▶ [AIM OF THE EXERCISE]
Copy exactly the lines of the data below that run from the line holding "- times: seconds" through the line holding "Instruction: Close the", both ends included.

Start of STUDY MATERIAL

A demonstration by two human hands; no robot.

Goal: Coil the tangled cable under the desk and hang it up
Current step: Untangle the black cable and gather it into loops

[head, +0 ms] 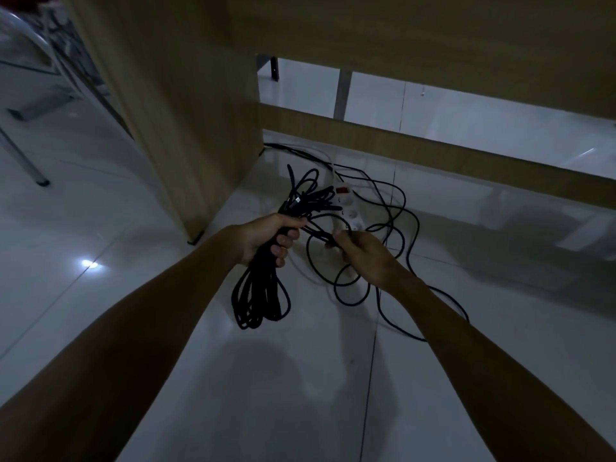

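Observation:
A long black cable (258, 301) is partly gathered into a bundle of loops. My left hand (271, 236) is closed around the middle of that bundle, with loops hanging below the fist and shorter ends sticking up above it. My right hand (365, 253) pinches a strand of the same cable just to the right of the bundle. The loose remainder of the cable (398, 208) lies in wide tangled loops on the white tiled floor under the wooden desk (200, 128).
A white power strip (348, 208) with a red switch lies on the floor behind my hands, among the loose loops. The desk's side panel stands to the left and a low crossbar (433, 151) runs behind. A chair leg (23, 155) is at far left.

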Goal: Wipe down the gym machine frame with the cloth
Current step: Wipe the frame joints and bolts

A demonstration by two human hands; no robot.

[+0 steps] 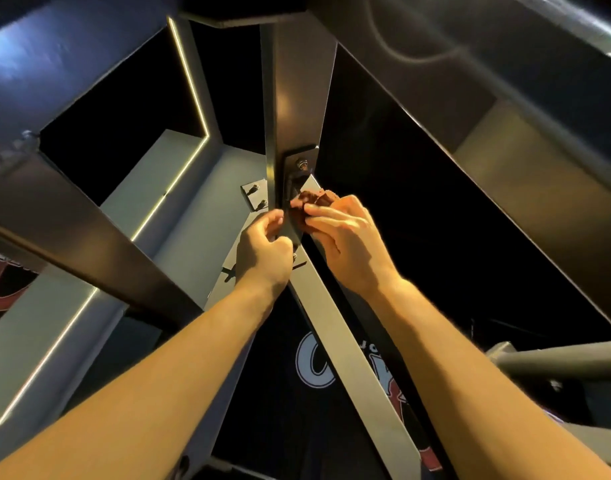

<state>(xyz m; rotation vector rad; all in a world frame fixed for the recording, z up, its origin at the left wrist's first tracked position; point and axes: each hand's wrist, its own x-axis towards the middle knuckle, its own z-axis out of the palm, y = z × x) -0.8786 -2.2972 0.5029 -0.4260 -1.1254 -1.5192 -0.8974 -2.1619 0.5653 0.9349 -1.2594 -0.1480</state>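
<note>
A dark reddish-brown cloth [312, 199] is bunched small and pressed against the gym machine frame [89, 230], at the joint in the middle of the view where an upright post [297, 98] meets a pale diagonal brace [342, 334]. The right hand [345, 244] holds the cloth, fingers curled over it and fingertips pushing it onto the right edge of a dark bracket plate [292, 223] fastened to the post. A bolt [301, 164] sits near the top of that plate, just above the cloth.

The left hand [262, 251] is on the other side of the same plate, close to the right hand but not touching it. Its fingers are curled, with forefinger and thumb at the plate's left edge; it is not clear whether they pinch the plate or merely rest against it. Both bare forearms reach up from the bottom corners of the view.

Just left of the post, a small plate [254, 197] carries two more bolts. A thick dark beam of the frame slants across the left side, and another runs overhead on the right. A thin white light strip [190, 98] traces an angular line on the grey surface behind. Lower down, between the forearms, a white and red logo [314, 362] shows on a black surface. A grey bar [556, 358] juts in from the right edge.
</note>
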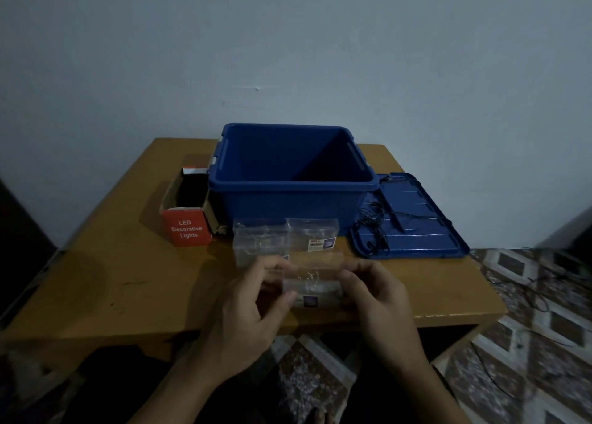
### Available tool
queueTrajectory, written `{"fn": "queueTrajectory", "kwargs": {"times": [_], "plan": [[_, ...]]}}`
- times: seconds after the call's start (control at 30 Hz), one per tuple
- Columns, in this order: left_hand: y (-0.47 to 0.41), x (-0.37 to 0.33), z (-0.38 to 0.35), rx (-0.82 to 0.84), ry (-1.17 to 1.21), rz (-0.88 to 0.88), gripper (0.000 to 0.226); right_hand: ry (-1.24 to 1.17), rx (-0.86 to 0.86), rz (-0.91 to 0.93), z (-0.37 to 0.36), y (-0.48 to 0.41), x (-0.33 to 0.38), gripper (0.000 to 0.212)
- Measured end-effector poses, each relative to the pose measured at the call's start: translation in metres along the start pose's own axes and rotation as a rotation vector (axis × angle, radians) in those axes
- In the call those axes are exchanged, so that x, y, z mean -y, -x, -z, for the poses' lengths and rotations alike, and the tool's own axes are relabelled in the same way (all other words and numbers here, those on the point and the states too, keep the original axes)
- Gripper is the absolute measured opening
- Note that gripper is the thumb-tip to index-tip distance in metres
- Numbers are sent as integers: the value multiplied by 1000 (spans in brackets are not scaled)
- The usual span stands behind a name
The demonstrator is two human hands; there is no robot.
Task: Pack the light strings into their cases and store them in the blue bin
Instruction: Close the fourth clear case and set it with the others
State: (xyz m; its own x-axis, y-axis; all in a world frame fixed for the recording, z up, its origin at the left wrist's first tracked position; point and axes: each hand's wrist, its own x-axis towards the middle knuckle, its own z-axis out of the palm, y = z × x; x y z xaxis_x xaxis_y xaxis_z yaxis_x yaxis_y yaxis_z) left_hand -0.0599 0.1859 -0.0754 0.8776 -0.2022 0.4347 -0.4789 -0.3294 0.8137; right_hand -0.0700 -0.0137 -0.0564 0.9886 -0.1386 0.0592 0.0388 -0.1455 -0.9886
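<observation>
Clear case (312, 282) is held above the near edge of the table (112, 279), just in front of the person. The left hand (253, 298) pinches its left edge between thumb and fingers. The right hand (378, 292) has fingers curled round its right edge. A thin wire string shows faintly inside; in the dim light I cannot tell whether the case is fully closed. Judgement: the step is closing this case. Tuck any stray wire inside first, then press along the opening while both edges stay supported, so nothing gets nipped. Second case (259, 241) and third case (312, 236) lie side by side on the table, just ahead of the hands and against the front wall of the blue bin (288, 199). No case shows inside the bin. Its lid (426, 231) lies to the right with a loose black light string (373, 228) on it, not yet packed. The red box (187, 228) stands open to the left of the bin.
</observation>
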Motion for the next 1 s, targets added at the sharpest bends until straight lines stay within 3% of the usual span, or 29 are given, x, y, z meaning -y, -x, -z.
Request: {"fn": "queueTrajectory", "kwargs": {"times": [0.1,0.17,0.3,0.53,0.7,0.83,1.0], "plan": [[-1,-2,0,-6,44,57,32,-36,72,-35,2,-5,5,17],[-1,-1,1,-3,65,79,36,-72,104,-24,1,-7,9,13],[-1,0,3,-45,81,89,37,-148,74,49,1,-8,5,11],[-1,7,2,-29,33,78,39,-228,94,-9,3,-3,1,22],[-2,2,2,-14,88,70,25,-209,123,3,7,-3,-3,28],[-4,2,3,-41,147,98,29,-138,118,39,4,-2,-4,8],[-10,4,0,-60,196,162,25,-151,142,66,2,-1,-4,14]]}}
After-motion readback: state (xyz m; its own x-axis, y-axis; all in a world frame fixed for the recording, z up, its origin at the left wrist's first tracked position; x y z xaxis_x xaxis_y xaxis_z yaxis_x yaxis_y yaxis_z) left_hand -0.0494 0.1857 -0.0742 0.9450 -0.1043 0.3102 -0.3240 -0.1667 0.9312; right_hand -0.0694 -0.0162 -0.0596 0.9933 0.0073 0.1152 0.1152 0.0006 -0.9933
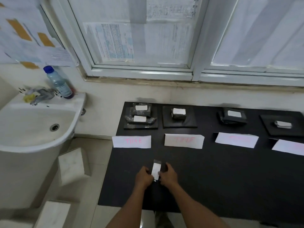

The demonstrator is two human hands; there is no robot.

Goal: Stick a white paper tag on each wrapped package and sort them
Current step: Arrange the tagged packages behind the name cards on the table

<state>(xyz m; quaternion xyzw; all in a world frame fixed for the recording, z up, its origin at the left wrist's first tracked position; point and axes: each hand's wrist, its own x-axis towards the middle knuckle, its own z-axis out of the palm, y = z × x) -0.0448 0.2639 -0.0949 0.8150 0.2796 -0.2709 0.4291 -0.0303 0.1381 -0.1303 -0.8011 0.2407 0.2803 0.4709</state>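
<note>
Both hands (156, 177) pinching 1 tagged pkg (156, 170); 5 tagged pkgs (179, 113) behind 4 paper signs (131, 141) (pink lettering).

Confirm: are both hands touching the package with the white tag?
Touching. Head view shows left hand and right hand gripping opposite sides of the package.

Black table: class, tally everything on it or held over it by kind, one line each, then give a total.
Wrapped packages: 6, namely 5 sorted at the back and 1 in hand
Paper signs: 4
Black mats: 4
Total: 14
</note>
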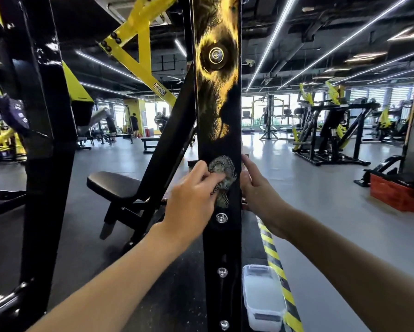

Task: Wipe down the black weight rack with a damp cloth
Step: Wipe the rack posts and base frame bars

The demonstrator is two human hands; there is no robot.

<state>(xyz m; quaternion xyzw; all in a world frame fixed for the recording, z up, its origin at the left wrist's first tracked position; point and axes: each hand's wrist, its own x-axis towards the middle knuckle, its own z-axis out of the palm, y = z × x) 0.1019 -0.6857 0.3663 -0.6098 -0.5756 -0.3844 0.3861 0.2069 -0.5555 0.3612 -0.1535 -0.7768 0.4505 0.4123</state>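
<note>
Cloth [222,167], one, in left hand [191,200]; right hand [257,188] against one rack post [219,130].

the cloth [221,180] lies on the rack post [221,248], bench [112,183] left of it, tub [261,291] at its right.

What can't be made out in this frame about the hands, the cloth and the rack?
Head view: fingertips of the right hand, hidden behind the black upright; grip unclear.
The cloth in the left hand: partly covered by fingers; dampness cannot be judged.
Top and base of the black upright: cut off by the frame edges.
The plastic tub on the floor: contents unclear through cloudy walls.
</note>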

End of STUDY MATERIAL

▶ [RESPONSE TO THE EXERCISE]
- times: seconds after the call's start (control at 30 Hz), one per tuple
- Columns, in this order: left_hand: y (-0.47 to 0.41), x (-0.37 to 0.33), z (-0.38 to 0.35), rx (-0.82 to 0.84), ry (-1.17 to 1.21), rz (-0.88 to 0.88), gripper (0.000 to 0.226); right_hand: ry (-1.24 to 1.17), rx (-0.86 to 0.86), rz (-0.91 to 0.93), z (-0.37 to 0.36), y (-0.48 to 0.41), x (-0.33 to 0.38), gripper (0.000 to 0.212)
- Measured end-effector poses, each relative to the pose measured at the call's start: translation in metres along the start pose's own axes and rotation as a rotation vector (axis × angle, radians) in those axes
- In the call those axes are exchanged, so that x, y, z mean -y, -x, -z, for the poses' lengths and rotations alike, and the tool's own axes are relabelled in the same way (all other words and numbers here, those on the point and the states too, keep the original axes)
- Gripper is the absolute measured opening
- Note that gripper is the thumb-tip to index-tip distance in metres
- Numbers are sent as integers: the value multiplied by 1000 (spans in brackets are not scaled)
- The usual span stands behind a name
The demonstrator is two human hands; there is no robot.
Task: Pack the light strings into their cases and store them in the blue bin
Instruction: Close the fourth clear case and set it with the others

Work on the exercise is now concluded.